Now that we have our degrees of freedom, we can calculate mean squares and F values in the usual way. Specifically, we’re interested in the mean square for the difference between models, and the mean square for the residuals associated with the full model (M1), which are given by

\(\begin{aligned} M S_{\Delta} &=\dfrac{\mathrm{SS}_{\Delta}}{\mathrm{df}_{\Delta}} \\ \mathrm{MS}_{R 1} &=\dfrac{\mathrm{SS}_{R 1}}{\mathrm{df}_{R 1}} \end{aligned}\)

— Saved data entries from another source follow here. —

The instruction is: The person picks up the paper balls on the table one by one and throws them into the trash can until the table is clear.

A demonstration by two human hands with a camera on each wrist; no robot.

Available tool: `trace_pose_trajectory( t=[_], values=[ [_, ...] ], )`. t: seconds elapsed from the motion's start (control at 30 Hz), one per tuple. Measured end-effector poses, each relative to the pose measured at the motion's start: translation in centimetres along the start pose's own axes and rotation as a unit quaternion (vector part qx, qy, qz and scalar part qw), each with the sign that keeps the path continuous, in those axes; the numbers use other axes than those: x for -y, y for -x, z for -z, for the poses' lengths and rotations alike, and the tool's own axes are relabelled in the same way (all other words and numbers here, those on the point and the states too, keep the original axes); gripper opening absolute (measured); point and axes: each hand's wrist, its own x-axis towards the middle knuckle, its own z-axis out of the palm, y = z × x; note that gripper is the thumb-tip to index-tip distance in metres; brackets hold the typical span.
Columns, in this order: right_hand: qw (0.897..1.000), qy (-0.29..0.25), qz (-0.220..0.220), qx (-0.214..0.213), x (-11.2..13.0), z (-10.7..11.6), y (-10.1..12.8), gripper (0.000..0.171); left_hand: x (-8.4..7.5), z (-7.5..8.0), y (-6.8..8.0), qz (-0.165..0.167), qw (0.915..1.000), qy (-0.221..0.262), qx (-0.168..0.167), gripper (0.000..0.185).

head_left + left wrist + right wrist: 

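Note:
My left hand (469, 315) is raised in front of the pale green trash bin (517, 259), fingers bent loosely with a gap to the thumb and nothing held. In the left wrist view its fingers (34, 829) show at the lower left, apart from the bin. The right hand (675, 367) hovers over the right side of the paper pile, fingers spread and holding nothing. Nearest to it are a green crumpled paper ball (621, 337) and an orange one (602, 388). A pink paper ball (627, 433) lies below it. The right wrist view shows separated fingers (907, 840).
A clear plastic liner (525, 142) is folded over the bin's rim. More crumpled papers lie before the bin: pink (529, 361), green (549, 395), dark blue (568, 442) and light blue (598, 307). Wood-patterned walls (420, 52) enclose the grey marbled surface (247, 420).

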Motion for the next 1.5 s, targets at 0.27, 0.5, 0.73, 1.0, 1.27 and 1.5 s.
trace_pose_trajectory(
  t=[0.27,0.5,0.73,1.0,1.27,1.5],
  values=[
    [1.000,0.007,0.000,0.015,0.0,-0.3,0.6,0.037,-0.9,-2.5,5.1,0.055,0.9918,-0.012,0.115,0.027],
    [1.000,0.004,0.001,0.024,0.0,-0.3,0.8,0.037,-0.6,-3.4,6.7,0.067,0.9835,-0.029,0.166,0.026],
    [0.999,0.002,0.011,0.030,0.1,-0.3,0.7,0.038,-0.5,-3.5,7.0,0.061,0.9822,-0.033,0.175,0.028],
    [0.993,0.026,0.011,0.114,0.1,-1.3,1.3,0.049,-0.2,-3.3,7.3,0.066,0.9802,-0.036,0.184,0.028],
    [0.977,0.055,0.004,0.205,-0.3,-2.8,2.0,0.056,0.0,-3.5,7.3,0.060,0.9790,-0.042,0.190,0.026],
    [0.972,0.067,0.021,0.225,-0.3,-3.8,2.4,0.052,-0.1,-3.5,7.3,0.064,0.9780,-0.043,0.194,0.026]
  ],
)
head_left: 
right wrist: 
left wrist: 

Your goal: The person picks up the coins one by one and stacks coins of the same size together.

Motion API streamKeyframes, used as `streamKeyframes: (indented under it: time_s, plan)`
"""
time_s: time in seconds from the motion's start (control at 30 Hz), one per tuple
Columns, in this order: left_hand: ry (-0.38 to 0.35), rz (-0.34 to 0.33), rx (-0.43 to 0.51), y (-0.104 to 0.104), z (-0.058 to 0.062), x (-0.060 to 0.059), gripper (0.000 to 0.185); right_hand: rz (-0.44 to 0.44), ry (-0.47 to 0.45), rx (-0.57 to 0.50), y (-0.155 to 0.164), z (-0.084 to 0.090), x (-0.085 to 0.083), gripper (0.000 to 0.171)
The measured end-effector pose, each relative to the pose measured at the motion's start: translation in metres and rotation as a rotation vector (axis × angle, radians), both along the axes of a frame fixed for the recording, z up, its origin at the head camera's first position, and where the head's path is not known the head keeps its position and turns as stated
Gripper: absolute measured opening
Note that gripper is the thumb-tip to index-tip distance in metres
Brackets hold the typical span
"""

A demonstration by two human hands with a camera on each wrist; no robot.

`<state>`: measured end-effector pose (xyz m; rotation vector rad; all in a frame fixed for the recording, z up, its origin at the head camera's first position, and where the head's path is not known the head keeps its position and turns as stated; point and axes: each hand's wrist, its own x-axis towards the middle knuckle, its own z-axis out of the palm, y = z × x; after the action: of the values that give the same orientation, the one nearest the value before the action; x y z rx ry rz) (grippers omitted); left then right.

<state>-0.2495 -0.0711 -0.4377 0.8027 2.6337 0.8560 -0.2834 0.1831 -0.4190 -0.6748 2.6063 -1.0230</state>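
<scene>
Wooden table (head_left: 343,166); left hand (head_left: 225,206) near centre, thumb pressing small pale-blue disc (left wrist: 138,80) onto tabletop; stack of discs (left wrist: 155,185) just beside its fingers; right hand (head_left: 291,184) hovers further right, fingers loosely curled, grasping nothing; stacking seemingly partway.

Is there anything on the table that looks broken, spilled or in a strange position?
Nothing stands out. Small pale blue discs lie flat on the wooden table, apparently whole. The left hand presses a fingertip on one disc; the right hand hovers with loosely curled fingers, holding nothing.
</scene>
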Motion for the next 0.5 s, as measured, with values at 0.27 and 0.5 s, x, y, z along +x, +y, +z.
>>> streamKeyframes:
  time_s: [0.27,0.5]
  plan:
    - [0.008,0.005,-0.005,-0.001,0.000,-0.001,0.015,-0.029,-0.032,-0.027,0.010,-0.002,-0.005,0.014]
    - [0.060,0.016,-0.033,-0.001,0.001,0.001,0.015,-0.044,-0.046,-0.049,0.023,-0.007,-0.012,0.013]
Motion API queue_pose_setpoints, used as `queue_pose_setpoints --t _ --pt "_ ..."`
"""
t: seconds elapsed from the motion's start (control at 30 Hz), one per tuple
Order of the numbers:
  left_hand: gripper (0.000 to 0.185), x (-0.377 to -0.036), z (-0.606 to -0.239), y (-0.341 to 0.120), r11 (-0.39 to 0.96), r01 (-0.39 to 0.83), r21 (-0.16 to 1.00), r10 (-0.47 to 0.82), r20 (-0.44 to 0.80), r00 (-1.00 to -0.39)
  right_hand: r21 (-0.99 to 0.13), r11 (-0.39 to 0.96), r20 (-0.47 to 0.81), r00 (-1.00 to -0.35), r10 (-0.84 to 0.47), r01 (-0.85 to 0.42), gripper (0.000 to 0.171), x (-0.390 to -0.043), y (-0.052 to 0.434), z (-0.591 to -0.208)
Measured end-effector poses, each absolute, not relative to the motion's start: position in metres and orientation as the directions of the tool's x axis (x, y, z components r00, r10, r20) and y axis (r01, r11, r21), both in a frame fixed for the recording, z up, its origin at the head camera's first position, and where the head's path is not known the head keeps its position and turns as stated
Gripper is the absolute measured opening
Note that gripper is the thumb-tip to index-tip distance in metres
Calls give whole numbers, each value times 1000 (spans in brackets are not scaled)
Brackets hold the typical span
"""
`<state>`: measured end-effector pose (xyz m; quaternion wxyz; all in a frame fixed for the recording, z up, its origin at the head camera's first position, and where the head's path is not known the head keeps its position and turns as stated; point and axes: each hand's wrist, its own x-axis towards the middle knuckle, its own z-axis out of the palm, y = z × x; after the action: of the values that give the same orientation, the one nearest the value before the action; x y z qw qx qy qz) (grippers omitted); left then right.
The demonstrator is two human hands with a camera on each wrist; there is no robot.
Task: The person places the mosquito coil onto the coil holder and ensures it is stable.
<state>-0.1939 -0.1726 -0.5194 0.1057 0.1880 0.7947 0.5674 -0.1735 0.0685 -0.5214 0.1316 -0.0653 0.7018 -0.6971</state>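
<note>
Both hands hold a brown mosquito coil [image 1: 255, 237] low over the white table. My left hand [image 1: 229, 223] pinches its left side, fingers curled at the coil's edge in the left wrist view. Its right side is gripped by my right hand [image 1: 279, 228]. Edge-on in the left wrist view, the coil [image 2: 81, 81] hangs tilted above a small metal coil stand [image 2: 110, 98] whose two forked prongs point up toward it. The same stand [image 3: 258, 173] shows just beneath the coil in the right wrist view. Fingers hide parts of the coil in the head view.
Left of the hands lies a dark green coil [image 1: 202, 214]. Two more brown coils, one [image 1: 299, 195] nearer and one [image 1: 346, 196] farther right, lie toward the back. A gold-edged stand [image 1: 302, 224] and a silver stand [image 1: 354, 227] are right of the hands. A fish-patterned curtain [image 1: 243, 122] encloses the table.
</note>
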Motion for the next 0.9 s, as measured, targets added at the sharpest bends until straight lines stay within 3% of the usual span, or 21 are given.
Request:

Finally, taking the ratio of these two gives us our F statistic:

\(\ F=\dfrac{MS_{\Delta}}{MS_{R1}}\)

### Running the test in R

At this point, it may help to go back to our concrete example. The null model here is model.1, which stipulates that there is a main effect of drug, but no other effects exist. We expressed this via the model formula mood.gain ~ drug. The alternative model here is model.3, which stipulates that there is a main effect of drug, a main effect of therapy, and an interaction. If we express this in the “long” format, this model corresponds to the formula mood.gain ~ drug + therapy + drug:therapy, though we often express this using the * shorthand. The key thing here is that if we compare model.1 to model.3, we’re lumping the main effect of therapy and the interaction term together. Running this test in R is straightforward: we just input both models to the anova() function, and it will run the exact F-test that I outlined above.

anova( model.1, model.3 )

## Analysis of Variance Table
## 
## Model 1: mood.gain ~ drug
## Model 2: mood.gain ~ drug * therapy
##   Res.Df     RSS Df Sum of Sq      F  Pr(>F)  
## 1     15 1.39167                              
## 2     12 0.65333  3   0.73833 4.5204 0.02424 *
## ---
## Signif. codes:  0 '***' 0.001 '**' 0.01 '*' 0.05 '.' 0.1 ' ' 1

Let’s see if we can reproduce this F-test ourselves. Firstly, if you go back and look at the ANOVA tables that we printed out for model.1 and model.3 you can reassure yourself that the RSS values printed in this table really do correspond to the residual sum of squares associated with these two models. So let’s type them in as variables:

ss.res.null <- 1.392
 ss.res.full <- 0.653

Now, following the procedure that I described above, we will say that the “between model” sum of squares, is the difference between these two residual sum of squares values. So, if we do the subtraction, we discover that the sum of squares associated with those terms that appear in the full model but not the null model is:

ss.diff <- ss.res.null - ss.res.full 
 ss.diff

## [1] 0.739

Right. Next, as always we need to convert these SS values into MS (mean square) values, which we do by dividing by the degrees of freedom. The degrees of freedom associated with the full-model residuals hasn’t changed from our original ANOVA for model.3: it’s the total sample size N, minus the total number of groups G that are relevant to the model. We have 18 people in the trial and 6 possible groups (i.e., 2 therapies × 3 drugs), so the degrees of freedom here is 12. The degrees of freedom for the null model are calculated similarly. The only difference here is that there are only 3 relevant groups (i.e., 3 drugs), so the degrees of freedom here is 15. And, because the degrees of freedom associated with the difference is equal to the difference in the two degrees of freedom, we arrive at the conclusion that we have 15−12=3 degrees of freedom. Now that we know the degrees of freedom, we can calculate our MS values:

ms.res <- ss.res.full / 12
 ms.diff <- ss.diff / 3

Okay, now that we have our two MS values, we can divide one by the other, and obtain an F-statistic …

F.stat <- ms.diff / ms.res 
 F.stat

## [1] 4.526799

… and, just as we had hoped, this turns out to be identical to the F-statistic that the anova() function produced earlier.